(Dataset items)
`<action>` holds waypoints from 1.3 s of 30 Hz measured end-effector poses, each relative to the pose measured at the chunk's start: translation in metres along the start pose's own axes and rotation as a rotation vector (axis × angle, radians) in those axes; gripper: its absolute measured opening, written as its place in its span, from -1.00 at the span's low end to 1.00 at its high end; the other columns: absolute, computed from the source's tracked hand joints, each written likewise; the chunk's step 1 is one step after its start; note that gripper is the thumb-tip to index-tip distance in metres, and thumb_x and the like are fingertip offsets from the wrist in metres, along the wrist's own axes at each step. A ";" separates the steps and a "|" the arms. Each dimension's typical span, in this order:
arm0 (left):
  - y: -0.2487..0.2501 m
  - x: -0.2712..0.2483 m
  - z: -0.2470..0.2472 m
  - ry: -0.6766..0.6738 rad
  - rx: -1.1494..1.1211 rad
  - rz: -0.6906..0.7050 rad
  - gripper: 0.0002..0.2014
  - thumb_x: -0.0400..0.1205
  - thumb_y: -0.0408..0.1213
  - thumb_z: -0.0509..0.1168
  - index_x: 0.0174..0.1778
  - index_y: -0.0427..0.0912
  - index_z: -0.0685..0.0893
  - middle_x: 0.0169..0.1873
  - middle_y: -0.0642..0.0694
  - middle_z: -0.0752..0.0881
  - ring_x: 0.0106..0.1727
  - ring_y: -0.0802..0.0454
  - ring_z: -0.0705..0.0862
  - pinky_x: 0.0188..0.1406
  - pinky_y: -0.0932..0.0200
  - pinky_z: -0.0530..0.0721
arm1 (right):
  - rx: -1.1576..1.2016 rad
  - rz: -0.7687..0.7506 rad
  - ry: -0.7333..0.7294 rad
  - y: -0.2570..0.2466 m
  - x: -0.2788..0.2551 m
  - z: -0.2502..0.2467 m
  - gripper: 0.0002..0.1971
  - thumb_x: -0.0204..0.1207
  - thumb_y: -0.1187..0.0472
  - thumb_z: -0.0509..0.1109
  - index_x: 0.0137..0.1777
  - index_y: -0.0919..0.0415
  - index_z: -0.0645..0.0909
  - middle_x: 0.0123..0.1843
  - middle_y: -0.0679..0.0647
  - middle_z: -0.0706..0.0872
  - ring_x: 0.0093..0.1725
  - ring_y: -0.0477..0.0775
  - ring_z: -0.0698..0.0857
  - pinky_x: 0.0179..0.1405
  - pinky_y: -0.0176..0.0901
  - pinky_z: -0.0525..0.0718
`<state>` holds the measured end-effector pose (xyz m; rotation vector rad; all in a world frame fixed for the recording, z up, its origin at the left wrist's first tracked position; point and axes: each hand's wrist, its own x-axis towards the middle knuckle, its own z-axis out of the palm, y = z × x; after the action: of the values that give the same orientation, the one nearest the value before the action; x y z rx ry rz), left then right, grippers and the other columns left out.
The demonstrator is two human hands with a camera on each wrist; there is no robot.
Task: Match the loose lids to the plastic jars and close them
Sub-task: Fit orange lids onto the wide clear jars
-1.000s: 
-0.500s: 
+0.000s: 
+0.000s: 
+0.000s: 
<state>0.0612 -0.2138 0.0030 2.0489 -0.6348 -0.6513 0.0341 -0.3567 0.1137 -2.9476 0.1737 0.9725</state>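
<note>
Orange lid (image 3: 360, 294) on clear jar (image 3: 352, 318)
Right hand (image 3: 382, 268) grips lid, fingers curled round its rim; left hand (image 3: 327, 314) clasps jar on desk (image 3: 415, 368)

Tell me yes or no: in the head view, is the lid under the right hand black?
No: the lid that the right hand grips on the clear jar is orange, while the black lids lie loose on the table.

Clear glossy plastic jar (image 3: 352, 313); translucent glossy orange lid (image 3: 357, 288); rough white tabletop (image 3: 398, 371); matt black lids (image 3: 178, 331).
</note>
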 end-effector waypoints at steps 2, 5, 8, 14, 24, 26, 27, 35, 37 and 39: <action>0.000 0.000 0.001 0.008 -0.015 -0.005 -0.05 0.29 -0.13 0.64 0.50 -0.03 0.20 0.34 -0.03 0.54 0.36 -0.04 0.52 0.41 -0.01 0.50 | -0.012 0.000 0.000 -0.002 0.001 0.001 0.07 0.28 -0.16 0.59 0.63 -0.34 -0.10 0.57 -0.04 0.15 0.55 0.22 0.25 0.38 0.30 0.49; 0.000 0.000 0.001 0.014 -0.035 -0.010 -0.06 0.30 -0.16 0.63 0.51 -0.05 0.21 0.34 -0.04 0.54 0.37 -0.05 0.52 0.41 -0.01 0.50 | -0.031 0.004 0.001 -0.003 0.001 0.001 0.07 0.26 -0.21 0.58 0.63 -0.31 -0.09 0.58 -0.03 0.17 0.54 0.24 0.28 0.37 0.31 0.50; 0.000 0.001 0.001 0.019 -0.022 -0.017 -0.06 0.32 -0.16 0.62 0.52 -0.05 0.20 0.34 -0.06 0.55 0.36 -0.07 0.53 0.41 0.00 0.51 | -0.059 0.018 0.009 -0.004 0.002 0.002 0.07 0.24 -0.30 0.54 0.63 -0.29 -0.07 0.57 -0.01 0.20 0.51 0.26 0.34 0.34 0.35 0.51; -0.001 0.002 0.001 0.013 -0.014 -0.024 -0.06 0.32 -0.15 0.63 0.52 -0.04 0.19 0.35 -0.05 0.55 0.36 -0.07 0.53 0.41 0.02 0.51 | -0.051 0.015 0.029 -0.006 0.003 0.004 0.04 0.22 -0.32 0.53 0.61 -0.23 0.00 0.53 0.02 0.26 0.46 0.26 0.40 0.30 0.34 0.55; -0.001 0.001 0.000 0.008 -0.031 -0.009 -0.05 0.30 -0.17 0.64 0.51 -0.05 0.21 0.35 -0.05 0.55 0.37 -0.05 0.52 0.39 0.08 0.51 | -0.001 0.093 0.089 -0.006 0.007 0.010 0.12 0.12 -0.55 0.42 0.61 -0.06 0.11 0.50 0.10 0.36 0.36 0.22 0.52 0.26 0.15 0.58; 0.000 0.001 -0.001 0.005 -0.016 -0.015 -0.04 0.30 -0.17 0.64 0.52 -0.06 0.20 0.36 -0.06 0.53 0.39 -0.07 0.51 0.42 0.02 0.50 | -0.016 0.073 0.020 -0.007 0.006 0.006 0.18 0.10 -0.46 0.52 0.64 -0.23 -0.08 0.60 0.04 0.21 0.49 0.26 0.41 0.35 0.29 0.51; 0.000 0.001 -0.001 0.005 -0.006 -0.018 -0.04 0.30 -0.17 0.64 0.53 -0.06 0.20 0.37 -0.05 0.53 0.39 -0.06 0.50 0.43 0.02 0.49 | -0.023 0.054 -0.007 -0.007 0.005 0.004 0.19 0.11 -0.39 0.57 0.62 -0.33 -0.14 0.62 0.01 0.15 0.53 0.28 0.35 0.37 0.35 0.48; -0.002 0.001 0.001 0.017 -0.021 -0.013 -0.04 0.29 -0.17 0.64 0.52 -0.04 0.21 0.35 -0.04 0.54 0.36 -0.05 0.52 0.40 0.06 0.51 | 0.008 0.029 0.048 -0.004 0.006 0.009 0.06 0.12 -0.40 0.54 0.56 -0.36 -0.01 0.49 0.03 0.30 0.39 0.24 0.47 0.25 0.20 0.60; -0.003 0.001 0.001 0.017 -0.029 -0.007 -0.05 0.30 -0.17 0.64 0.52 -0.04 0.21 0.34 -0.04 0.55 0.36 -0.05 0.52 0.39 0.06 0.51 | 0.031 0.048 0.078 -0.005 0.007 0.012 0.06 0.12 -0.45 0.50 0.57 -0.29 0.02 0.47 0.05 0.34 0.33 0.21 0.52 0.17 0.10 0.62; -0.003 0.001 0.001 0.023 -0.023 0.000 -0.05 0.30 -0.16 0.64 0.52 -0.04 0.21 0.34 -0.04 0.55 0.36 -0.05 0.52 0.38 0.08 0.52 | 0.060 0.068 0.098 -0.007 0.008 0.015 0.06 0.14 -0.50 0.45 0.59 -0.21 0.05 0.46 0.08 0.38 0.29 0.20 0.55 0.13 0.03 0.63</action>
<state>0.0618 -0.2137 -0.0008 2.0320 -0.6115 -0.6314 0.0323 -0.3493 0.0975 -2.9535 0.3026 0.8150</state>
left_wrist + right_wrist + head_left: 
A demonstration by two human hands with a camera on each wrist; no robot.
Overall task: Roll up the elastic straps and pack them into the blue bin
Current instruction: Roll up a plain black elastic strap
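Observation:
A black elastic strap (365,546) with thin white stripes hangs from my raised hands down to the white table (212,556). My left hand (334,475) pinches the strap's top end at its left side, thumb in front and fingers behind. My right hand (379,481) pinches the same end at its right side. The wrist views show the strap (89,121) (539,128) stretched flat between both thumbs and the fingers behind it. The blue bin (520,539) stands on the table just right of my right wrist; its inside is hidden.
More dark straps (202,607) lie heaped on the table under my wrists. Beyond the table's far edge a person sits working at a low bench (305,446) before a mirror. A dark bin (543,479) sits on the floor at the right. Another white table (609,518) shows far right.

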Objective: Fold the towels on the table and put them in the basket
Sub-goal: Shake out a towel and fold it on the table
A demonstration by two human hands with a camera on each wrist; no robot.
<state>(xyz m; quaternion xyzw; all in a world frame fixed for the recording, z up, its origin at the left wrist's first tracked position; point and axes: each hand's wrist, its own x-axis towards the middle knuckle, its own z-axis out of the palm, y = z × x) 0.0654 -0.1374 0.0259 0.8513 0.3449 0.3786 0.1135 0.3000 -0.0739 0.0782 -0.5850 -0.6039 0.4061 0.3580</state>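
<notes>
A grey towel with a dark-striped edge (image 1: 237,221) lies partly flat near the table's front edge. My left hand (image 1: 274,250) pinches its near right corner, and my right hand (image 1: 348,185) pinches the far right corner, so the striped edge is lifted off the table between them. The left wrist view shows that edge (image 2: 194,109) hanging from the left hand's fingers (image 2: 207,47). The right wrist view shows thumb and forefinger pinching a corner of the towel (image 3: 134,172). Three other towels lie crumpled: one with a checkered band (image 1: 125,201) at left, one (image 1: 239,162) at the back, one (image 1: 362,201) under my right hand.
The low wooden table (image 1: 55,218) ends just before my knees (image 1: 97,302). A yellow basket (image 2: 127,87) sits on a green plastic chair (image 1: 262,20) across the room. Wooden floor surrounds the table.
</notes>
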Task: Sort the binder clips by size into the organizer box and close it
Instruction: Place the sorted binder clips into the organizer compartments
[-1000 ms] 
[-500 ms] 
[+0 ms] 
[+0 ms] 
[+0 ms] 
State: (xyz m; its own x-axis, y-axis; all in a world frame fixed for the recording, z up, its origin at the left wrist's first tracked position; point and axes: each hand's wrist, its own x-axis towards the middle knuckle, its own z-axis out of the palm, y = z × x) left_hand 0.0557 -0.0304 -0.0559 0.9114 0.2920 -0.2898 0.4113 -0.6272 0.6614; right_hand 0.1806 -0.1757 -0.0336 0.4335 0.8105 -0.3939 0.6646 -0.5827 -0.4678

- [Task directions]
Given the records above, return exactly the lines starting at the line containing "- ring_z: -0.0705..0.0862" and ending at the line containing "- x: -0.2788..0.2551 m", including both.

- [Final answer]
  - ring_z: -0.0705..0.0862
  - pinky_x: 0.0188..0.1406
  - pinky_y: -0.0932..0.0200
  - pinky_z: -0.0530..0.0721
arm1 (right):
  - rx: -1.1576..1.2016 rad
  - rz: -0.7687..0.7506 rad
  - ry: -0.7333..0.7294 rad
  - y: -0.2570..0.2466 m
  - x: -0.2788..0.2551 m

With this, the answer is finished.